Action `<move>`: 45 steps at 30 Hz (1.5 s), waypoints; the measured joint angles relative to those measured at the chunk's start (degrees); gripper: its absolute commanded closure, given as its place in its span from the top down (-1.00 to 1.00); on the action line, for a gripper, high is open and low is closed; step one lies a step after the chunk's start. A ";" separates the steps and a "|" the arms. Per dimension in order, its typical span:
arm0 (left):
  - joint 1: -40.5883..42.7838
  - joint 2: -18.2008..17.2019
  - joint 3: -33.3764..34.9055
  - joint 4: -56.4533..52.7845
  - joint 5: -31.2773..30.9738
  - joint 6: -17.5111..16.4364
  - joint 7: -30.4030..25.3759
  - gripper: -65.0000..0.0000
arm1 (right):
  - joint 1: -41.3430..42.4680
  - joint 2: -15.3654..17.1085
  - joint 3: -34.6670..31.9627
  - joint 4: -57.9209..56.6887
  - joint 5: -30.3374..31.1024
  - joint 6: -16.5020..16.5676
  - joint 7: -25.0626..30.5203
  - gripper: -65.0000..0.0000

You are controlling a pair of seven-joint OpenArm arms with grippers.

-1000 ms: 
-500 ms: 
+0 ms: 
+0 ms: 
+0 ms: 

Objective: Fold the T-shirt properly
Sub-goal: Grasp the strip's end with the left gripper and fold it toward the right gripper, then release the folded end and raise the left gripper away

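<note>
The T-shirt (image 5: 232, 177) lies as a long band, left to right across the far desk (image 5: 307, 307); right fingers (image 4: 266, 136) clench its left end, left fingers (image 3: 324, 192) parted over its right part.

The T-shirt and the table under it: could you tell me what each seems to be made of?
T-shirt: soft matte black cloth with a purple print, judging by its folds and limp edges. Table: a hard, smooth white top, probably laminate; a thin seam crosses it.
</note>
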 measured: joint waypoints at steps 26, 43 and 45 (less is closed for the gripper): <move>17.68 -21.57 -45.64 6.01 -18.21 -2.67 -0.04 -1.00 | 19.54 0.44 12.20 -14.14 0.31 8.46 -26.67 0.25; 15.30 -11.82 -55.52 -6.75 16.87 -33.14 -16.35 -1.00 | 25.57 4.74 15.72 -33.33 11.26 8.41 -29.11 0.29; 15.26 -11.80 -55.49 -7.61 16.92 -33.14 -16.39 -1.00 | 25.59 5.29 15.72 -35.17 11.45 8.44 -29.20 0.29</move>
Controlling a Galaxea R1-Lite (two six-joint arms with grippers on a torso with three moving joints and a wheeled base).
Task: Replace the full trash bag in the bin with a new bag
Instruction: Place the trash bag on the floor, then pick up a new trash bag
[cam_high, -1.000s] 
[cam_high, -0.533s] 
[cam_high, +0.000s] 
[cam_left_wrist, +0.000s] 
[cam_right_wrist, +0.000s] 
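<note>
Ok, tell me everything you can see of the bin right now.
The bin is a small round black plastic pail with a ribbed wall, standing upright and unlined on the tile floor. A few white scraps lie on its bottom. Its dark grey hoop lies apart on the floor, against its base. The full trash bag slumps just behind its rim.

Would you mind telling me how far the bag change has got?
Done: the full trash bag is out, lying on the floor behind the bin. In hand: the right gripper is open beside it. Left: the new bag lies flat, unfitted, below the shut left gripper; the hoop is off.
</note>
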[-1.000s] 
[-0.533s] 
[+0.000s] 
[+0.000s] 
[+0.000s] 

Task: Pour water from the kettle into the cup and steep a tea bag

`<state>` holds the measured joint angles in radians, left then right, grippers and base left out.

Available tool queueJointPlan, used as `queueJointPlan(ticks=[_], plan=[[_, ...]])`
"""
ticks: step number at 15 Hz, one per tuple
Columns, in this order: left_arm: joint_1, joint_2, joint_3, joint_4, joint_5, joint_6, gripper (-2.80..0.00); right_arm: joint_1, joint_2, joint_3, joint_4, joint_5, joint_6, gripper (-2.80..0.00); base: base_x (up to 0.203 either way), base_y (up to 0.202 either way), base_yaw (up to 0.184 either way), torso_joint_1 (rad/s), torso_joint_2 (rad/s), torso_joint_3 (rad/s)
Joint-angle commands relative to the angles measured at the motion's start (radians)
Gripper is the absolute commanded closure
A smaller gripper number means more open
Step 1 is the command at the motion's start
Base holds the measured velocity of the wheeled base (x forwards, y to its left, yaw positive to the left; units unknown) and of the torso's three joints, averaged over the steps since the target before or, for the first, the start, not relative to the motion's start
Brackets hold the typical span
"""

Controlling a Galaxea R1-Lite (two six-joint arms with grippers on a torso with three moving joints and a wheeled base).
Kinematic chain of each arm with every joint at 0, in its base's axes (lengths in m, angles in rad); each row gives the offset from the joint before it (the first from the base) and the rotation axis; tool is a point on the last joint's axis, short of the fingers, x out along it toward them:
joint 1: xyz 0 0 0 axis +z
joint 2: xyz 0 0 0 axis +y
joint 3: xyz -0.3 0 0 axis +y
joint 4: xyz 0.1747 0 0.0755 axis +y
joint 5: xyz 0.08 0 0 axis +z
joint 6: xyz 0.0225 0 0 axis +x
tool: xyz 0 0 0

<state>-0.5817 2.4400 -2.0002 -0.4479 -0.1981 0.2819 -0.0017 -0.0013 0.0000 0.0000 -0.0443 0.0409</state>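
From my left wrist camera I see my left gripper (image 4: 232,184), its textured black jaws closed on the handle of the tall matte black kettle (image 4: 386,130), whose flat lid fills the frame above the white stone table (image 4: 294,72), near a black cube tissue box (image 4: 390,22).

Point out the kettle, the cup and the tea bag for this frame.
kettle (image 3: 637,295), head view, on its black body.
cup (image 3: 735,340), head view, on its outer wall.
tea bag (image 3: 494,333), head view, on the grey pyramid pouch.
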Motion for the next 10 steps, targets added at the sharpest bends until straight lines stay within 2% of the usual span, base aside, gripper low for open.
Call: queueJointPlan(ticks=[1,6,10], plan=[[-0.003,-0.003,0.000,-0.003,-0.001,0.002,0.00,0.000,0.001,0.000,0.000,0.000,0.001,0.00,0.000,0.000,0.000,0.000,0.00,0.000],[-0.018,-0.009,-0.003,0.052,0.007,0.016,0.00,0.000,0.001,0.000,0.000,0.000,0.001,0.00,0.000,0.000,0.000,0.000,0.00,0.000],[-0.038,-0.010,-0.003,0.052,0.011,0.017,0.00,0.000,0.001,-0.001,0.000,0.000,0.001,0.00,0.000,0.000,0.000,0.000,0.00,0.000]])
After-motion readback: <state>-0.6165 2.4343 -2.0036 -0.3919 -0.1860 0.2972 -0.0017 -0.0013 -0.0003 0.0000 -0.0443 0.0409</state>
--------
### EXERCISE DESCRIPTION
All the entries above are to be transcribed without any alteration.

### SOLUTION TO THE PROBLEM
Action `<move>`: 45 steps at 30 Hz (1.5 s), waypoints; the measured joint angles relative to those measured at the chunk's start (degrees); gripper: its absolute commanded closure, given as its place in its span from the top down (-1.00 to 1.00); on the action line, for a gripper, high is open and low is closed; step one lies a step after the chunk's start. A ";" separates the steps and a "|" the arms. Per dimension in order, its typical span:
arm0 (left):
  - joint 1: -40.5883..42.7838
  - joint 2: -18.2008..17.2019
  - joint 3: -33.3764..34.9055
  - joint 4: -56.4533..52.7845
  - joint 5: -31.2773..30.9738
  - joint 6: -17.5111..16.4364
  - joint 7: -30.4030..25.3759
  - gripper: -65.0000..0.0000
arm1 (right):
  - joint 1: -41.3430..42.4680
  - joint 2: -15.3654..17.1085
  - joint 3: -34.6670..31.9627
  - joint 4: -57.9209..56.6887
  - joint 5: -30.3374..31.1024
  - joint 6: -16.5020..16.5676
  - joint 7: -25.0626..30.5203
  - gripper: -65.0000..0.0000

You are controlling a pair of seven-joint OpenArm arms with grippers.

-1000 ms: 
-500 ms: 
+0 ms: 
+0 ms: 
+0 ms: 

Objective: Fold the T-shirt properly
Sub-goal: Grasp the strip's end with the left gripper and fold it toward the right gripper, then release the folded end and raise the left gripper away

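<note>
The T-shirt (image 5: 232, 177) lies as a long band, left to right across the far desk (image 5: 307, 307); right fingers (image 4: 266, 136) clench its left end, left fingers (image 3: 324, 192) parted over its right part.

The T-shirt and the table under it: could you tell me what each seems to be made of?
T-shirt: soft matte black cloth with a purple print, judging by its folds and limp edges. Table: a hard, smooth white top, probably laminate; a thin seam crosses it.
</note>
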 measured: joint waypoints at steps 26, 43 and 45 (less is closed for the gripper): <move>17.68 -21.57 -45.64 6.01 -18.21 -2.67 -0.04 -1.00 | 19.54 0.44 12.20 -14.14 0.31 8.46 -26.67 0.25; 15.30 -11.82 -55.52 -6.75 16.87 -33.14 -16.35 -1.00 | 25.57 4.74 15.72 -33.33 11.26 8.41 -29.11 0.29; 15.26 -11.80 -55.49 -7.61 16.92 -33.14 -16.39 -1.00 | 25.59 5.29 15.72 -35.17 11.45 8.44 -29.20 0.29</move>
Controlling a Galaxea R1-Lite (two six-joint arms with grippers on a torso with three moving joints and a wheeled base).
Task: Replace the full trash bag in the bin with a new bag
Instruction: Place the trash bag on the floor, then pick up a new trash bag
[cam_high, -1.000s] 
[cam_high, -0.533s] 
[cam_high, +0.000s] 
[cam_left_wrist, +0.000s] 
[cam_right_wrist, +0.000s] 
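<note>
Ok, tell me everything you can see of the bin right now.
The bin is a small round black plastic pail with a ribbed wall, standing upright and unlined on the tile floor. A few white scraps lie on its bottom. Its dark grey hoop lies apart on the floor, against its base. The full trash bag slumps just behind its rim.

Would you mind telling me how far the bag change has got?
Done: the full trash bag is out, lying on the floor behind the bin. In hand: the right gripper is open beside it. Left: the new bag lies flat, unfitted, below the shut left gripper; the hoop is off.
</note>
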[-1.000s] 
[-0.533s] 
[+0.000s] 
[+0.000s] 
[+0.000s] 

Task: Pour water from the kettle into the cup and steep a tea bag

`<state>` holds the measured joint angles in radians, left then right, grippers and base left out.

Available tool queueJointPlan, used as `queueJointPlan(ticks=[_], plan=[[_, ...]])`
"""
ticks: step number at 15 Hz, one per tuple
Columns, in this order: left_arm: joint_1, joint_2, joint_3, joint_4, joint_5, joint_6, gripper (-2.80..0.00); right_arm: joint_1, joint_2, joint_3, joint_4, joint_5, joint_6, gripper (-2.80..0.00); base: base_x (up to 0.203 either way), base_y (up to 0.202 either way), base_yaw (up to 0.184 either way), torso_joint_1 (rad/s), torso_joint_2 (rad/s), torso_joint_3 (rad/s)
Joint-angle commands relative to the angles measured at the motion's start (radians)
Gripper is the absolute commanded closure
A smaller gripper number means more open
Step 1 is the command at the motion's start
Base holds the measured velocity of the wheeled base (x forwards, y to its left, yaw positive to the left; units unknown) and of the torso's three joints, averaged over the steps since the target before or, for the first, the start, not relative to the motion's start
Brackets hold the typical span
"""

Controlling a Galaxea R1-Lite (two six-joint arms with grippers on a torso with three moving joints and a wheeled base).
Kinematic chain of each arm with every joint at 0, in its base's axes (lengths in m, angles in rad); each row gives the offset from the joint before it (the first from the base) and the rotation axis; tool is a point on the last joint's axis, short of the fingers, x out along it toward them:
joint 1: xyz 0 0 0 axis +z
joint 2: xyz 0 0 0 axis +y
joint 3: xyz -0.3 0 0 axis +y
joint 4: xyz 0.1747 0 0.0755 axis +y
joint 5: xyz 0.08 0 0 axis +z
joint 6: xyz 0.0225 0 0 axis +x
tool: xyz 0 0 0

<state>-0.5817 2.4400 -2.0002 -0.4479 -0.1981 0.2819 -0.0017 -0.0013 0.0000 0.0000 -0.0443 0.0409</state>
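From my left wrist camera I see my left gripper (image 4: 232,184), its textured black jaws closed on the handle of the tall matte black kettle (image 4: 386,130), whose flat lid fills the frame above the white stone table (image 4: 294,72), near a black cube tissue box (image 4: 390,22).

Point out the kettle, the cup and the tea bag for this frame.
kettle (image 3: 637,295), head view, on its black body.
cup (image 3: 735,340), head view, on its outer wall.
tea bag (image 3: 494,333), head view, on the grey pyramid pouch.
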Motion for the next 10 steps, targets added at the sharpest bends until straight lines stay within 2% of the usual span, base aside, gripper low for open.
Call: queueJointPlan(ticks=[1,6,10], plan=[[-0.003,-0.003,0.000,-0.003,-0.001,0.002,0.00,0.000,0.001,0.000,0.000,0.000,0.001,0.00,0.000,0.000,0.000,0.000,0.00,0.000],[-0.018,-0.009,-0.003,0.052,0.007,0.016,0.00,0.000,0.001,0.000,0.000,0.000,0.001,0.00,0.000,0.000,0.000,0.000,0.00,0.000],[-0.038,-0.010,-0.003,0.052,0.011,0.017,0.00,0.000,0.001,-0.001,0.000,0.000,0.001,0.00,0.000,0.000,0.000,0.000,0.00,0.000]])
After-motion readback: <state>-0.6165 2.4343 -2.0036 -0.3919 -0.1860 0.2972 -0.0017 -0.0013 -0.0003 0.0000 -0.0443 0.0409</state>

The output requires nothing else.